KAHLE: We're trying. I think we just we have to keep some of the very lucrative lobbying opportunities under control. There was a study recently done and I don't think is public yet, that the content industry has spent over a billion dollars in the last 10 years on lobbying Congress. Where is the public interest in that? I think some of those early laws, if they were to try to be done today, would be just lobbied out of existence.

BUTLER: I guess for the Internet Archive, the "safe harbor" provision is useful perhaps.
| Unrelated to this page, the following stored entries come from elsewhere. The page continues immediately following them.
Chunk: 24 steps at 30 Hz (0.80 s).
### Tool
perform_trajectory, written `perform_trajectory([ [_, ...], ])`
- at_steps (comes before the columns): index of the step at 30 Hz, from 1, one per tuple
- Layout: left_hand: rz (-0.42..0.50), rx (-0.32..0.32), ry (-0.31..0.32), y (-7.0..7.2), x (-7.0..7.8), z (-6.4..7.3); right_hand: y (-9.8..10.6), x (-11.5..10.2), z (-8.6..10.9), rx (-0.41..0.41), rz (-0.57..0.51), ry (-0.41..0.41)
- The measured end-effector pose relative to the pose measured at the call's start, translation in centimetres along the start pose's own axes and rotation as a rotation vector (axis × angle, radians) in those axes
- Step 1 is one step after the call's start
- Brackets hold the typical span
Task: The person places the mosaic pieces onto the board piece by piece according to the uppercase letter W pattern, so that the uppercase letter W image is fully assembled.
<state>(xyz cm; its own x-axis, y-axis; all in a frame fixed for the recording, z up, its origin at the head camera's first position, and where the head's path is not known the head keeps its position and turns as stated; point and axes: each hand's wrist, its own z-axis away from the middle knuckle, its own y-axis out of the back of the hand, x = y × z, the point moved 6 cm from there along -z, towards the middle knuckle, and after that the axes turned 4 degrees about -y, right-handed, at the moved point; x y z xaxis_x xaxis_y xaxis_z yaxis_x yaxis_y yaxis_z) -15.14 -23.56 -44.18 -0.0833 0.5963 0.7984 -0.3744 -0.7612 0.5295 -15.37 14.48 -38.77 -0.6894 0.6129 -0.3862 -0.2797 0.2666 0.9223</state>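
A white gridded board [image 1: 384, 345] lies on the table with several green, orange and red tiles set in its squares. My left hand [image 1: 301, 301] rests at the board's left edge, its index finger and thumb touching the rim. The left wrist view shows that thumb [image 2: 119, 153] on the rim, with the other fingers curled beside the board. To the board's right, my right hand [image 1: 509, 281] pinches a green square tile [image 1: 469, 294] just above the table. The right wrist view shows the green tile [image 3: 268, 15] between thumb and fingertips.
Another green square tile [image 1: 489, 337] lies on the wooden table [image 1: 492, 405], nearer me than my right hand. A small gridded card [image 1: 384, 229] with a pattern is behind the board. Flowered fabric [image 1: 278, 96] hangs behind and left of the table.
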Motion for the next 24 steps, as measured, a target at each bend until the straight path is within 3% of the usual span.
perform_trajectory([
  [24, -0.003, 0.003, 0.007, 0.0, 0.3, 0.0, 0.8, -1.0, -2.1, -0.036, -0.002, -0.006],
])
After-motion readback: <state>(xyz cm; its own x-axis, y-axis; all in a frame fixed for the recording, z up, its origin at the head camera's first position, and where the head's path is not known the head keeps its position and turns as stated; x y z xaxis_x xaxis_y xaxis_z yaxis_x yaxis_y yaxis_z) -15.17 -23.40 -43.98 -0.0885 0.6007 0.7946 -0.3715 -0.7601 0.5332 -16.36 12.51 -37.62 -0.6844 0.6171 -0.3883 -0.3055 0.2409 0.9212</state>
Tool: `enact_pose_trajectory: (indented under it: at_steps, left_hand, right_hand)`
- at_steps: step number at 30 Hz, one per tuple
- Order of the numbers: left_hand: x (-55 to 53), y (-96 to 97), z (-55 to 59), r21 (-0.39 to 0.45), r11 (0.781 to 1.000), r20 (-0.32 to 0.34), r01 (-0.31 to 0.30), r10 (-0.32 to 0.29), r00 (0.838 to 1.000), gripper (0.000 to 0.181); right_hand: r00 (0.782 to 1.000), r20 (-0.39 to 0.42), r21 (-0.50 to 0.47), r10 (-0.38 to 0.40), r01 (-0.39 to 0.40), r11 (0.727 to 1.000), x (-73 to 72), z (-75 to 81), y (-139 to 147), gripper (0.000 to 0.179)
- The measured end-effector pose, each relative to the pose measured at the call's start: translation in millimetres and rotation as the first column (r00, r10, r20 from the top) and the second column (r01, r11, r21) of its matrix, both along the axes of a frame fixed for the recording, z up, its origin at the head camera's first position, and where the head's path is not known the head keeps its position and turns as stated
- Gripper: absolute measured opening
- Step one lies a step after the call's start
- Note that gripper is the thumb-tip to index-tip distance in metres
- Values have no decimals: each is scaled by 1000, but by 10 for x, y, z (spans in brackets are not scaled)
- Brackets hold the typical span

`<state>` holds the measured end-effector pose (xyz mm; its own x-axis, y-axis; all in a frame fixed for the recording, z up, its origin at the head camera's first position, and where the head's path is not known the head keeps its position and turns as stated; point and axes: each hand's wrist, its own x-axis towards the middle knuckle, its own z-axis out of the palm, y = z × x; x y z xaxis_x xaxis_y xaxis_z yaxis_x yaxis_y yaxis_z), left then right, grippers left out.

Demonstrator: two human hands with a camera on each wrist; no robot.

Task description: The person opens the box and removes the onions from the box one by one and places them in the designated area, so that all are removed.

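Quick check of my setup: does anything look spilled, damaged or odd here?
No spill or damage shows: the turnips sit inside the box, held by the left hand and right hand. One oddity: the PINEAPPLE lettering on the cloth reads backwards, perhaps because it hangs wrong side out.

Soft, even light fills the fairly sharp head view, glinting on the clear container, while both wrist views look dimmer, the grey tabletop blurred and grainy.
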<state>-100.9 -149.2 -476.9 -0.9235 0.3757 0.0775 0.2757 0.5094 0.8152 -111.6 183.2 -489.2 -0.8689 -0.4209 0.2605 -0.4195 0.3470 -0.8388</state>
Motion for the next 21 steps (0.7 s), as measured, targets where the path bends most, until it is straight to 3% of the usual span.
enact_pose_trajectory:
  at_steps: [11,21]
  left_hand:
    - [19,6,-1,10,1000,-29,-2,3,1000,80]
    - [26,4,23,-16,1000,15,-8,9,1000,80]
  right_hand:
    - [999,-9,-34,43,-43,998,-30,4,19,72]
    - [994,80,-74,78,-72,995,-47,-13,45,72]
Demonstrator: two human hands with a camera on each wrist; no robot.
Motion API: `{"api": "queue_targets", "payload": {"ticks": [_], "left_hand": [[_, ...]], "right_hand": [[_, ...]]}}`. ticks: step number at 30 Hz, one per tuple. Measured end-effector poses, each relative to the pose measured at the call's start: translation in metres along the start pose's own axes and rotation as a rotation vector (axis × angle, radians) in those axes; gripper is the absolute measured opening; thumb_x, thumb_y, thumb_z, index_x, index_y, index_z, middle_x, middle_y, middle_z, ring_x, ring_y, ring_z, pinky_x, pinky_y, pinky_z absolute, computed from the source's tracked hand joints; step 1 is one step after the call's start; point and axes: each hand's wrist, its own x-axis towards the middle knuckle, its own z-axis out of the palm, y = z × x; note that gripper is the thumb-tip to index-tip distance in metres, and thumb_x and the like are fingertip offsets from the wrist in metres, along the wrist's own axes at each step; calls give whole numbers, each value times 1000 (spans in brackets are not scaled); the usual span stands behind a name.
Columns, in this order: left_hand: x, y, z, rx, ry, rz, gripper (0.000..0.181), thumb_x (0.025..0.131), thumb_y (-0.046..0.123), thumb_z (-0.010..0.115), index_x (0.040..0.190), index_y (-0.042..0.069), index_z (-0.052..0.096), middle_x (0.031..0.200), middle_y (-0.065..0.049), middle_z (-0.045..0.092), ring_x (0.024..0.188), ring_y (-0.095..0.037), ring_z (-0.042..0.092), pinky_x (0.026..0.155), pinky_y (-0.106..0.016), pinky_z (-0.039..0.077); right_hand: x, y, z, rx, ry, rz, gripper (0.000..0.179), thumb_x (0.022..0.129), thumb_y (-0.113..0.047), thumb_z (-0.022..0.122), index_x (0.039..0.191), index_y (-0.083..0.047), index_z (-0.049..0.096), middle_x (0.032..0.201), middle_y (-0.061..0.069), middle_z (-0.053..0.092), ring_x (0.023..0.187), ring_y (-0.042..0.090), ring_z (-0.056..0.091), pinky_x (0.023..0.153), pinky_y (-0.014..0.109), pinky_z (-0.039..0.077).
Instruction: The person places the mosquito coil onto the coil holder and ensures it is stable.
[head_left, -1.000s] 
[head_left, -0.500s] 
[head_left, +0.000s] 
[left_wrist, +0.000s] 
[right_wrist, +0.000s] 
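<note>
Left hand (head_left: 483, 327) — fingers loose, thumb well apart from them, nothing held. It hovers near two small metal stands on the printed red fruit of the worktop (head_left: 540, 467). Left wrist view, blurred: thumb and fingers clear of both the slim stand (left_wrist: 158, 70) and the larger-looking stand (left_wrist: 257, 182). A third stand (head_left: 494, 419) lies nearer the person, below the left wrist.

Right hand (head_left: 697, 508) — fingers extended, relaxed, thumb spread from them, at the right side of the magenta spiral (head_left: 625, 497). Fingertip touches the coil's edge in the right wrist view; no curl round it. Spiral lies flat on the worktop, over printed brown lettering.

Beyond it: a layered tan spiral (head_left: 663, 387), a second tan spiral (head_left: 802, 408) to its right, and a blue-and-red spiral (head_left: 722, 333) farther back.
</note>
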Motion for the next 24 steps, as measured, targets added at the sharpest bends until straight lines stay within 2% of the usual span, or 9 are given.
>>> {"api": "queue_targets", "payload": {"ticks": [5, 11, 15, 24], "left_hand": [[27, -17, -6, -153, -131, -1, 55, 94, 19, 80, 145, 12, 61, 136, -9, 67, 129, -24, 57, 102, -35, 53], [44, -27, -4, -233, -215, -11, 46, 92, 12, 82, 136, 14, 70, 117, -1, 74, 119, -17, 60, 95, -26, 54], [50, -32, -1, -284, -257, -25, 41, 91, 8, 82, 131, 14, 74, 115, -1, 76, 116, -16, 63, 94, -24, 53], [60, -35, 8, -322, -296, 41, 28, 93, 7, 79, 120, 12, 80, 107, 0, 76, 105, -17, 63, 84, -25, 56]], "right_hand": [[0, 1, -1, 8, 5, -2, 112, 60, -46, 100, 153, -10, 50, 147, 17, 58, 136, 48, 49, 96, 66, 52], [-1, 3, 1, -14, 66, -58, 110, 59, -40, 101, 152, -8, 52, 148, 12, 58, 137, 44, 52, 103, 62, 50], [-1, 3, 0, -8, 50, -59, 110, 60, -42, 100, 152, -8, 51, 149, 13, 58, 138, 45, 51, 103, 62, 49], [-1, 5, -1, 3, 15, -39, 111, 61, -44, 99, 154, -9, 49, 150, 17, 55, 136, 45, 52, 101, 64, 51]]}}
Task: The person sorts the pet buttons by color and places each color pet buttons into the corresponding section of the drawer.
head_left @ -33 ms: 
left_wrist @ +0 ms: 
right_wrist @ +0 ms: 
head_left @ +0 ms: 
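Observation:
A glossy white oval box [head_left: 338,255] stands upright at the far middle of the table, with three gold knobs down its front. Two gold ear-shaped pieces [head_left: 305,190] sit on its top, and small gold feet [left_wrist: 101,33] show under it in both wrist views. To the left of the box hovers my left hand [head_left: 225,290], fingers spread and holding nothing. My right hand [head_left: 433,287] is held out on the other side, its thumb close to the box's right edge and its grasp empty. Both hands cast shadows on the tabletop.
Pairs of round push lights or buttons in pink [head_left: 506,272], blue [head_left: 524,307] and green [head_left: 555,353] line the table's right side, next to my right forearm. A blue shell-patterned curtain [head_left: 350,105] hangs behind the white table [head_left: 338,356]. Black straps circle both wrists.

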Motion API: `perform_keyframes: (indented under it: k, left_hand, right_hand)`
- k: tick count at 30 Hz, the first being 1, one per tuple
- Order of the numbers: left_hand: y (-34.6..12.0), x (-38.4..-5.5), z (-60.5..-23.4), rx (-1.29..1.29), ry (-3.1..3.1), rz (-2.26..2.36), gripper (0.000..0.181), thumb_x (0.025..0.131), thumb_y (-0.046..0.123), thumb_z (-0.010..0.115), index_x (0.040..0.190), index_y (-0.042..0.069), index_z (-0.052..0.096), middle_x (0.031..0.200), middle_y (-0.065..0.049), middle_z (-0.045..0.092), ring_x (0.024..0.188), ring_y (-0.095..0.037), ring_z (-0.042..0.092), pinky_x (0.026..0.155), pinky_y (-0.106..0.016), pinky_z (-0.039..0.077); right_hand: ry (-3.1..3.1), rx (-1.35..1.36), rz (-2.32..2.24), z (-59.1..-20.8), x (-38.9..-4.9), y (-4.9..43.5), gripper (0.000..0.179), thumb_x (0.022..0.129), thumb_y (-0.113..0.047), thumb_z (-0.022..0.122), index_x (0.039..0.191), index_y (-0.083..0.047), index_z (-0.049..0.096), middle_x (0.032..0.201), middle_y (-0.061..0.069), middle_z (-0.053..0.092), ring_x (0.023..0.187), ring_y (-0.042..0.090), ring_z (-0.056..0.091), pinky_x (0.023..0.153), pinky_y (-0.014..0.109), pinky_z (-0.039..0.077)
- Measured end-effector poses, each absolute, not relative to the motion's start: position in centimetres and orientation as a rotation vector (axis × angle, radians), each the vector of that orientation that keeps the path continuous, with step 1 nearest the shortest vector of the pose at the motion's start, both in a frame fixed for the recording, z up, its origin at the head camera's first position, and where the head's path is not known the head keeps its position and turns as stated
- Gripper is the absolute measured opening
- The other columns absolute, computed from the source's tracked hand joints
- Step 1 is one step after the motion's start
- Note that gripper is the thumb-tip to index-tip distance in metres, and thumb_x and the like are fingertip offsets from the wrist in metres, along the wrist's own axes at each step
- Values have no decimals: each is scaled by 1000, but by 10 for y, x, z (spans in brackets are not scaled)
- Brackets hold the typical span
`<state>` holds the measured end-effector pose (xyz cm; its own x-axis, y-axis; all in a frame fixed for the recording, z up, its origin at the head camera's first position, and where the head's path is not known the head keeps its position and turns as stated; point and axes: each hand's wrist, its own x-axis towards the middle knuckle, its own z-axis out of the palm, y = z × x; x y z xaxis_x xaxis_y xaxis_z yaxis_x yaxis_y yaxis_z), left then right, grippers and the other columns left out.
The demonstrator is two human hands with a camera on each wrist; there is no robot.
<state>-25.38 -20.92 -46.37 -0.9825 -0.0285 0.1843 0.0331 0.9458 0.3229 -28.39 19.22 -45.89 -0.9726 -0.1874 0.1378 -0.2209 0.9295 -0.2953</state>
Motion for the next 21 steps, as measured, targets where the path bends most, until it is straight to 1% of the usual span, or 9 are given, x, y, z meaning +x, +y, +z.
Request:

KAHLE: It's very useful. I was unaware of all of that in those early days, but other people were. We just try to be a library. What does a library do? It buys things. It gets donations of things. It preserves that. And it lends them out. That's what we do! Until somebody tells me that there's not going to be libraries in the future in the digital world, we're going to continue doing it. And there are people that are arguing that there shouldn't be libraries in the digital world. And I disagree. Let's make sure libraries thrive, that they're supported by the community, that they are supporting creative industries. It is the biggest form of public funding of publishing there is.

BUTLER: That's right.

KAHLE: Let's not lose that.

BUTLER: There are legions of fans, I think, like me out there that appreciate the work you've done. It's really astonishing to me.

KAHLE: Thank you for that. We live for comments like that. There is no gold at the end of the rainbow in a nonprofit.

As we shut this down... You have a video of this, right? It's being recorded.

BUTLER: Yeah.

KAHLE: Would you would you mind posting it to the Archive?

BUTLER: Sure. I'm surprised you would want it, but I'd be happy to do so.